Craig Venter Wants To Rebuild Martian Life In Earth Lab
Hugh Pickens writes "Karen Kaplan reports in the LA Times that Craig Venter is making plans to send a DNA sequencer to Mars. Assuming there is DNA to be found on the Red Planet – a big assumption, to be sure – the sequencer will decode its DNA, beam it back to Earth, put those genetic instructions into a cell and then boot up a Martian life form in a biosecure lab. Venter's 'biological teleporter' (as he dubbed it) would dig under the surface for samples to sequence. If they find anything, 'it would take only 4.3 minutes to get the Martians back to Earth,' says Venter, founder of Celera Genomics and the Institute for Genomic Research (TIGR). 'Now we can rebuild the Martians in a P4 spacesuit lab.' It may sound far-fetched, but the notion of equipping a future Mars rover to sequence the DNA isn't so crazy, and Venter isn't the only one looking for Martian DNA. MIT research scientist Christopher Carr is part of a group that's 'building a a miniature RNA/DNA sequencer to search for life beyond Earth,' according to the MIT website 'The Search for Extra-Terrestrial Genomes.' SETG will test the hypothesis that life on Mars, if it exists, shares a common ancestor with life on Earth.

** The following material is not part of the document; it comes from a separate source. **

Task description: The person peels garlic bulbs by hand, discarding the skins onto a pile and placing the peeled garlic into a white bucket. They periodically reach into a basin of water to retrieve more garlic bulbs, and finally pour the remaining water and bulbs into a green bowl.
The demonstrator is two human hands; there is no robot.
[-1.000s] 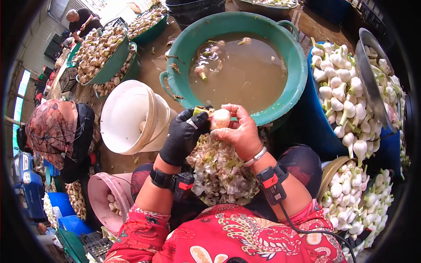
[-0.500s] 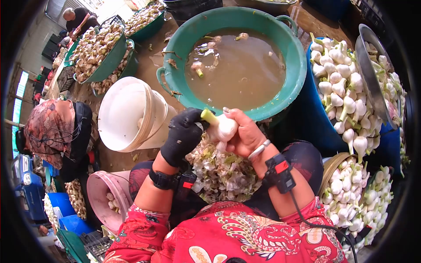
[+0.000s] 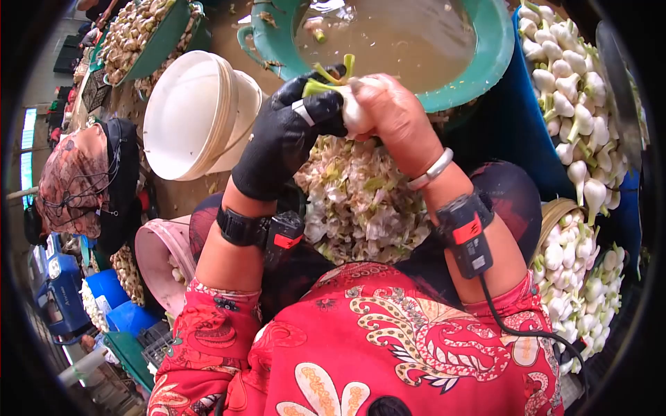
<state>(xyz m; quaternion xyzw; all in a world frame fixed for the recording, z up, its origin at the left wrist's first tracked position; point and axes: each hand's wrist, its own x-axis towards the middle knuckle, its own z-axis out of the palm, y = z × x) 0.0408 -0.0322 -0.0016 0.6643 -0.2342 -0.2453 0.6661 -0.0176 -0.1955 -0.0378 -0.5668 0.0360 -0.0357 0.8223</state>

Carr told Tech Review that one of the biggest challenges is shrinking Ion Torrent's 30-kilogram machine down to a mere 3 kg – light enough to fit on a Mars rover."
It is completely ridiculous to think that life on Mars would use "DNA" and even "cells." Both are just coincidences of life on earth. There are an infinity of different ways to encode genetic information and assemble living organisms. Did these people also write the scene in Independence Day where Jeff Goldblum takes over the alien computer with his Mac?
Except the half-life of DNA is only 521 years. I don't know, but I would be highly skeptical of there having been life on the planet within that time period.
Morten et al recently examined DNA in 158 bone fossils and determined the half-life of DNA to be 521 years in their sample. Even if Martian DNA functioned in the same manner, the idea that environmental conditions on Mars were suitable to sustain life as late as the year 1491 is ludicrous. http://rspb.royalsocietypublishing.org/content/early/2012/10/05/rspb.2012.1745.abstract?sid=abb89d94-00f1-431b-8863-c62996e35478
Yeah, with little if any magnetic field and barely any atmosphere so tons of radiation reaching the surface, and an unlikely chance that alien life has DNA as we know it, that sounds like a great idea.